### Work to complete
Output every entry below exactly, without its pictures.

### Saved data entries
————
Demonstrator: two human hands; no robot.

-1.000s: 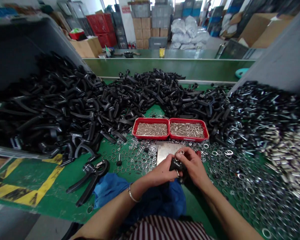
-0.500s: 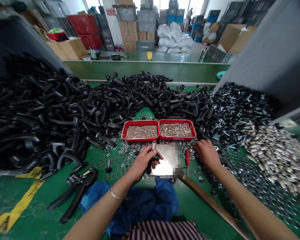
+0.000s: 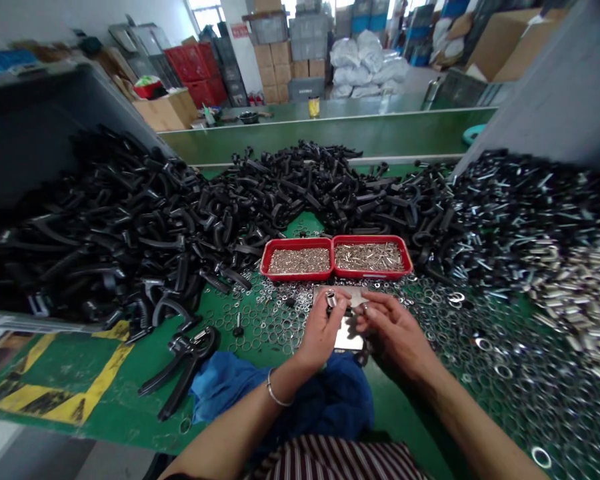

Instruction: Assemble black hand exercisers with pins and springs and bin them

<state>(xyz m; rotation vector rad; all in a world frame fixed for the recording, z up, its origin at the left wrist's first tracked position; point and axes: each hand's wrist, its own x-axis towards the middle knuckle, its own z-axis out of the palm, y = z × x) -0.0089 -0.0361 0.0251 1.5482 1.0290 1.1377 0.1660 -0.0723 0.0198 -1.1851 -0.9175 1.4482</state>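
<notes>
My left hand (image 3: 323, 333) is closed around a small metal spring (image 3: 331, 300) joined to a black piece that is mostly hidden by the fingers. My right hand (image 3: 393, 327) is close on its right, thumb and fingertips pinched together at the black piece; what they hold is too small to make out. Beneath both hands lies a shiny metal plate (image 3: 349, 341). At the left, a black hand grip exerciser (image 3: 183, 367) with a spring lies on the green table, near a black-headed bolt (image 3: 238, 325).
Two red trays (image 3: 296, 277) of small metal parts stand beyond my hands. Black handles (image 3: 170, 220) are heaped left and behind. Loose metal rings (image 3: 520, 373) cover the right side, beside piled silver cylinders (image 3: 575, 293). A blue cloth (image 3: 230, 380) lies in front.
My right hand has moved left from the rings beside the right tray to meet my left hand. The spring in my left hand has tilted, and the camera view has shifted.
</notes>
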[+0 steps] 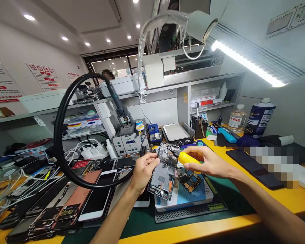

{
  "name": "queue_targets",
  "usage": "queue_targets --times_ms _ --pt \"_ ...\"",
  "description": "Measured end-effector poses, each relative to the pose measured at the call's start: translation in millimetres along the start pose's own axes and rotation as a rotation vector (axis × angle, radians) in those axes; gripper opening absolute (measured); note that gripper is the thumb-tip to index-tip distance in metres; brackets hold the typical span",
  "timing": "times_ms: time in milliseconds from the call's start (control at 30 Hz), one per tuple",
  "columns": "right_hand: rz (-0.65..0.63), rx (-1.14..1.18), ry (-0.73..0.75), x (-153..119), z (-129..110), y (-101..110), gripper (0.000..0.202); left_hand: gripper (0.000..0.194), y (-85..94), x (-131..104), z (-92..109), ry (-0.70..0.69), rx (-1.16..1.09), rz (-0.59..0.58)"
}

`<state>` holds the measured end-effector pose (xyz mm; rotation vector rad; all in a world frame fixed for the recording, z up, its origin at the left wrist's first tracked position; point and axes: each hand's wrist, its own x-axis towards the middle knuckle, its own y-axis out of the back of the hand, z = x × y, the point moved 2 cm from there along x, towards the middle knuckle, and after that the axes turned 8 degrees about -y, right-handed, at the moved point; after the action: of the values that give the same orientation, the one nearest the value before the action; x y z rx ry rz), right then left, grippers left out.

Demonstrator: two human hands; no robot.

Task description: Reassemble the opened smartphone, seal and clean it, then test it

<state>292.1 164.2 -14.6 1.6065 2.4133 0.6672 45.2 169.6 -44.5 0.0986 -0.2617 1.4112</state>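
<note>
My left hand [144, 171] grips the left edge of an opened phone frame [164, 178], its inner parts facing up and tilted. In my right hand [208, 159] is a yellow bottle-like tool [188, 159], whose dark tip reaches the upper part of the frame. Beneath and to the right, a bare circuit board [189, 180] lies on a blue and white box [205, 195]. That box rests on a grey perforated mat [188, 214].
Several phones, one white-edged [99, 195], lie at the left near tangled white cables [22, 179]. A black hose [58, 135] loops beside my left arm. Behind stands a soldering station [129, 144]. A dark phone panel [254, 168] lies right; a lamp [246, 61] hangs above.
</note>
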Motion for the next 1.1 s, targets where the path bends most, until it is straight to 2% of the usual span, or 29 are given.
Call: queue_targets --times_ms 300,633,767,1100 --pt "0.034 -0.298 0.018 -3 -19 -4 0.027 0.034 -1.6 -3 0 -0.002 -0.036 0.062" --pt "0.079 -0.519 0.036 1 -36 -3 0.022 0.034 -6.2 -6 5 -0.027 -0.062 0.105" --pt "0.086 -0.539 0.020 2 -39 -3 0.029 0.034 -6.7 -7 6 -0.036 -0.061 0.102" --pt "0.112 -0.512 0.088 1 -53 2 0.028 0.032 -6.8 -7 7 -0.067 -0.046 0.083"
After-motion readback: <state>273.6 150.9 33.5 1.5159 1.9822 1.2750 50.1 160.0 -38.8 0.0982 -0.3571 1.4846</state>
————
### Task response
Demonstrator: two human hands; no robot.

-1.000s: 
-0.500s: 
+0.000s: 

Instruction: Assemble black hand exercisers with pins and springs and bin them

<state>(xyz m; rotation vector rad; all in a world frame fixed for the recording, z up, its origin at the left wrist's first tracked position; point and axes: each hand's wrist, its own x-axis towards the middle knuckle, its own z-axis out of the palm, y = z × x) -0.0089 -0.0361 0.0251 1.5482 1.0290 1.1377 0.1660 -0.0723 0.0198 -1.1851 -0.9175 1.4482</state>
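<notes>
My left hand (image 3: 323, 333) is closed around a small metal spring (image 3: 331, 300) joined to a black piece that is mostly hidden by the fingers. My right hand (image 3: 393, 327) is close on its right, thumb and fingertips pinched together at the black piece; what they hold is too small to make out. Beneath both hands lies a shiny metal plate (image 3: 349, 341). At the left, a black hand grip exerciser (image 3: 183, 367) with a spring lies on the green table, near a black-headed bolt (image 3: 238, 325).
Two red trays (image 3: 296, 277) of small metal parts stand beyond my hands. Black handles (image 3: 170, 220) are heaped left and behind. Loose metal rings (image 3: 520, 373) cover the right side, beside piled silver cylinders (image 3: 575, 293). A blue cloth (image 3: 230, 380) lies in front.
My right hand has moved left from the rings beside the right tray to meet my left hand. The spring in my left hand has tilted, and the camera view has shifted.
</notes>
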[+0 steps] 

{
  "name": "queue_targets",
  "usage": "queue_targets --times_ms _ --pt \"_ ...\"",
  "description": "Measured end-effector poses, each relative to the pose measured at the call's start: translation in millimetres along the start pose's own axes and rotation as a rotation vector (axis × angle, radians) in those axes; gripper opening absolute (measured); note that gripper is the thumb-tip to index-tip distance in metres; brackets hold the typical span",
  "timing": "times_ms: time in milliseconds from the call's start (control at 30 Hz), one per tuple",
  "columns": "right_hand: rz (-0.65..0.63), rx (-1.14..1.18), ry (-0.73..0.75), x (-153..119), z (-129..110), y (-101..110), gripper (0.000..0.202); left_hand: gripper (0.000..0.194), y (-85..94), x (-131..104), z (-92..109), ry (-0.70..0.69), rx (-1.16..1.09), rz (-0.59..0.58)"
}

`<state>` holds the measured end-effector pose (xyz mm; rotation vector rad; all in a world frame fixed for the recording, z up, its origin at the left wrist's first tracked position; point and axes: each hand's wrist, its own x-axis towards the middle knuckle, its own y-axis out of the back of the hand, z = x × y, the point moved 2 cm from there along x, towards the middle knuckle, and after that the axes turned 8 degrees about -y, right-handed, at the moved point; after the action: of the values that give the same orientation, the one nearest the value before the action; x y z rx ry rz), right then left, grippers left out.

Demonstrator: two human hands; no robot.

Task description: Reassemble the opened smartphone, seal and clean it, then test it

<state>292.1 164.2 -14.6 1.6065 2.4133 0.6672 45.2 169.6 -44.5 0.0986 -0.2617 1.4112</state>
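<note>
My left hand [144, 171] grips the left edge of an opened phone frame [164, 178], its inner parts facing up and tilted. In my right hand [208, 159] is a yellow bottle-like tool [188, 159], whose dark tip reaches the upper part of the frame. Beneath and to the right, a bare circuit board [189, 180] lies on a blue and white box [205, 195]. That box rests on a grey perforated mat [188, 214].
Several phones, one white-edged [99, 195], lie at the left near tangled white cables [22, 179]. A black hose [58, 135] loops beside my left arm. Behind stands a soldering station [129, 144]. A dark phone panel [254, 168] lies right; a lamp [246, 61] hangs above.
</note>
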Motion for the next 1.1 s, targets where the path bends most, until it is straight to 2% of the usual span, or 29 are given.
Call: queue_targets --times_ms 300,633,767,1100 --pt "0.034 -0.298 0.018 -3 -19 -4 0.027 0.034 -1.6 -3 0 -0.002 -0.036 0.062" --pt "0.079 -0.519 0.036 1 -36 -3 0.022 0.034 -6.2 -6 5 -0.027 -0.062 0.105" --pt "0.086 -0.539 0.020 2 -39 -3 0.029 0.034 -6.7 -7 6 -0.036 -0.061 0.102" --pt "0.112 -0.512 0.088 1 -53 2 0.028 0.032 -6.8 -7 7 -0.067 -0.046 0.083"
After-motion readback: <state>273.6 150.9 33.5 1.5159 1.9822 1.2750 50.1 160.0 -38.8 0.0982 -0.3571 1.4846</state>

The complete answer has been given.